REQUIREMENT
Wherever the string "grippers" appears in the entries below, return the line that holds it.

DATASET EXTRACT Block Start

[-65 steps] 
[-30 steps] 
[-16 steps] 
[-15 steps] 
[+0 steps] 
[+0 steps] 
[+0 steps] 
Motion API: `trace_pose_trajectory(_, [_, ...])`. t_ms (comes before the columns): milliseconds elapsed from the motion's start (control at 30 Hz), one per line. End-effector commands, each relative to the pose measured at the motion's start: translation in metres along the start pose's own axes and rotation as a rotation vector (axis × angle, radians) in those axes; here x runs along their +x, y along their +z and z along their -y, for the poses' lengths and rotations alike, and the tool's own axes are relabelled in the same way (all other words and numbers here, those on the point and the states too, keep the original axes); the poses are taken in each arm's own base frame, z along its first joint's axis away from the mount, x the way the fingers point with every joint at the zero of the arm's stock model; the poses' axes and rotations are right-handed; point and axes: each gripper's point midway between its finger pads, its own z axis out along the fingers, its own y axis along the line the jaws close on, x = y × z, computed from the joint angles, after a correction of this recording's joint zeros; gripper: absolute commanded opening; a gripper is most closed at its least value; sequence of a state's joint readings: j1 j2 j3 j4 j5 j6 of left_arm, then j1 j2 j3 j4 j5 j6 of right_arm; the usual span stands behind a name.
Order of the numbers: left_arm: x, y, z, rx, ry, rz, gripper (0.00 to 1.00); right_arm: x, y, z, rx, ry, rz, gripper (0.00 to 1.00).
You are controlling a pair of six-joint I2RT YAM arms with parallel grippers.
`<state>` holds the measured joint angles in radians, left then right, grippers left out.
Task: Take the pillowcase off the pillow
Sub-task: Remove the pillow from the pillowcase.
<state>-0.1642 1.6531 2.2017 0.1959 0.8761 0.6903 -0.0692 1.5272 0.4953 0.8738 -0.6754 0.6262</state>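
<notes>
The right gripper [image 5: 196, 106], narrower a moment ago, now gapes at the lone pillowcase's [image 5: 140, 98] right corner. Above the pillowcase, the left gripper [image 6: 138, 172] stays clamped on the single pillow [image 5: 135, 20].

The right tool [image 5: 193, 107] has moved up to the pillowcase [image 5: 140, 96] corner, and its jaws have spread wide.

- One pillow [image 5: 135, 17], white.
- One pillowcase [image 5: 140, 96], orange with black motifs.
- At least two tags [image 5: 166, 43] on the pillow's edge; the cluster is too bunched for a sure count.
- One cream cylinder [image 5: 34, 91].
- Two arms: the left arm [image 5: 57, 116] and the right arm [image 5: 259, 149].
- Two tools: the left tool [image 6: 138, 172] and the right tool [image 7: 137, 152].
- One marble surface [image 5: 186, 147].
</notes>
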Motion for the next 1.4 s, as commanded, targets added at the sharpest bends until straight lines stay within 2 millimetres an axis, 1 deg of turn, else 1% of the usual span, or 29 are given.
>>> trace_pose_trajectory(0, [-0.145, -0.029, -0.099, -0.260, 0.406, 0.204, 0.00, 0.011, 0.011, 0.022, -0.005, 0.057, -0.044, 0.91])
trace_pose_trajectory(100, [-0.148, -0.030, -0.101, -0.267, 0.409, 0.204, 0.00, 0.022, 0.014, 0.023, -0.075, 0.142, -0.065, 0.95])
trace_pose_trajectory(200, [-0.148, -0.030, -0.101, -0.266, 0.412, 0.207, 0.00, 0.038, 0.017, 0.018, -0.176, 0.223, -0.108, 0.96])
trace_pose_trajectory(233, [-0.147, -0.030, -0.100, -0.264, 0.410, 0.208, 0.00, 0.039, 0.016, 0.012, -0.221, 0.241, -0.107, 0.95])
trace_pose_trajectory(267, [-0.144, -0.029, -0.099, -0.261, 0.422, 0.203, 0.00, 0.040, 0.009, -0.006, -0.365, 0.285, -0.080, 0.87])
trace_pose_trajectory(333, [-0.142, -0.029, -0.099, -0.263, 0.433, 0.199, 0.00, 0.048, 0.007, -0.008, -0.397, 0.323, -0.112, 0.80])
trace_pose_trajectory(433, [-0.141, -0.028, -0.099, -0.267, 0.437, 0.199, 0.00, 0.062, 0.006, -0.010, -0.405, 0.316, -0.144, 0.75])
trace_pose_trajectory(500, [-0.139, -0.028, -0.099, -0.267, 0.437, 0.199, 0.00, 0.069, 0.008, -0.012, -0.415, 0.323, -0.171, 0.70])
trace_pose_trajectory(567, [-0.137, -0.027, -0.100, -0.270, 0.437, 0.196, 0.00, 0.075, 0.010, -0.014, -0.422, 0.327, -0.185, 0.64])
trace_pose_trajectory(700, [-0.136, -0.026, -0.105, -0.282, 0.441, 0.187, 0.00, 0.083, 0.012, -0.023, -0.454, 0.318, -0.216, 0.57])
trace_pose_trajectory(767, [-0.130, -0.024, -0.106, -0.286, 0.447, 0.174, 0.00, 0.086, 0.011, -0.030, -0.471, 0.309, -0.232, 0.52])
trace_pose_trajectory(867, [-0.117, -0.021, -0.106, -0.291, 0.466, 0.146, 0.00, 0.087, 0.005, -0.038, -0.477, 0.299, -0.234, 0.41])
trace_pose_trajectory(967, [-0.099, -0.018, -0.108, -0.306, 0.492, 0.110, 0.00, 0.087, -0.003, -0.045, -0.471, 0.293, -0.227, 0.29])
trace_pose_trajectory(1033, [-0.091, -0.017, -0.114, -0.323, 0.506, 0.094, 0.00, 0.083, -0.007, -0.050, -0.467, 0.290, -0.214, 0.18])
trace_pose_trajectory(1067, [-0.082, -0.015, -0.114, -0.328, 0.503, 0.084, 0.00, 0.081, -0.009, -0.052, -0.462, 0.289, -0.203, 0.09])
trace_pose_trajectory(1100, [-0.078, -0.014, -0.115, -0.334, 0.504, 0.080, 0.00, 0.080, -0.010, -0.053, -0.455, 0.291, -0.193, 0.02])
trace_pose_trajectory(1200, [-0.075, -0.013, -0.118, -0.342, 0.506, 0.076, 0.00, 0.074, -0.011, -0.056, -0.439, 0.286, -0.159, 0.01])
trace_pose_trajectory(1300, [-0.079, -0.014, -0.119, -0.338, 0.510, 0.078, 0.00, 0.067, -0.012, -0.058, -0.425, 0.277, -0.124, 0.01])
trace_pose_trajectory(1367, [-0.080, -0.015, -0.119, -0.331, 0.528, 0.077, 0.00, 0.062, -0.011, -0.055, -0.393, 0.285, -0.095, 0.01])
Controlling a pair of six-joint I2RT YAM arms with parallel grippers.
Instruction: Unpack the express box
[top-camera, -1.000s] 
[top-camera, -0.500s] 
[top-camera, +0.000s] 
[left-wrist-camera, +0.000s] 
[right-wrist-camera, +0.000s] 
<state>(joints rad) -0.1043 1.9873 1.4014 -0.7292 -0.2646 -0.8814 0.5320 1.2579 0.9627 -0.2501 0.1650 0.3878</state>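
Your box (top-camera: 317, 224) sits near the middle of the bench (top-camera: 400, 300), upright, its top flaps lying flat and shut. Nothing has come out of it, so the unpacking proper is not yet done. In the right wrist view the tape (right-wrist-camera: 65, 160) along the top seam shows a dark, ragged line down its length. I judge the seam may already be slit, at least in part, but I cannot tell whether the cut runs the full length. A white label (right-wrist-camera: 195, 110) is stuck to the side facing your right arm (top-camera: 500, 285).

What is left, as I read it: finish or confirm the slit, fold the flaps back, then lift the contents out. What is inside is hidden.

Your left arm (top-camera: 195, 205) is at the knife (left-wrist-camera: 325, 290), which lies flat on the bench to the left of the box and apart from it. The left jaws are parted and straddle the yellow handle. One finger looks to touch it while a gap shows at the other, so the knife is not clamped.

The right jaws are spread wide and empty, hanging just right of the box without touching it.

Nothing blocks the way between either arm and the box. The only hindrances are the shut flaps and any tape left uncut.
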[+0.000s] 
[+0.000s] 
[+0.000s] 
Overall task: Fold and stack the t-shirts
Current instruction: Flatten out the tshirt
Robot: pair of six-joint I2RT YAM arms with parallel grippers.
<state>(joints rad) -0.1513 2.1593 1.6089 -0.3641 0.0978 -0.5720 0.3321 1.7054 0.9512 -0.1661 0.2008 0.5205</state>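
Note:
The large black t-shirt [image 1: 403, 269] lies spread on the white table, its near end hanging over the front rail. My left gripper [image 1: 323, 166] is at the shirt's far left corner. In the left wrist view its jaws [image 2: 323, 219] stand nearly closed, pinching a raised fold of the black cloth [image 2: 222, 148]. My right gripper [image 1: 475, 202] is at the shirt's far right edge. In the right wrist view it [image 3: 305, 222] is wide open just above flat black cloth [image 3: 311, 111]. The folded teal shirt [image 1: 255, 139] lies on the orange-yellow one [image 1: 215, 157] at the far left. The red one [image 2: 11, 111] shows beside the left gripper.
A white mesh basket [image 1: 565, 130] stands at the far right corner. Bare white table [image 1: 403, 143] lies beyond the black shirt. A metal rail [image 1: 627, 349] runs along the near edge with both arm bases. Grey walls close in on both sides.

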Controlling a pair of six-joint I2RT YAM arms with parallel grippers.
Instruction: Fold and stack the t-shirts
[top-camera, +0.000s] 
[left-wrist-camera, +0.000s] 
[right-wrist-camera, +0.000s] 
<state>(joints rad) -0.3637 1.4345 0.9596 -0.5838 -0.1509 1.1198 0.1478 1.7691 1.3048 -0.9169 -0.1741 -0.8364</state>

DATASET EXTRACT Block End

TASK OUTPUT
You are controlling a pair of six-joint I2RT YAM arms with parallel grippers.
`<state>` holds the measured joint angles in radians, left then right, grippers left out.
Controlling a pair of six-joint I2RT YAM arms with parallel grippers.
Robot: pair of six-joint I2RT YAM arms with parallel grippers.
Controlling a pair of six-joint I2RT YAM arms with parallel grippers.

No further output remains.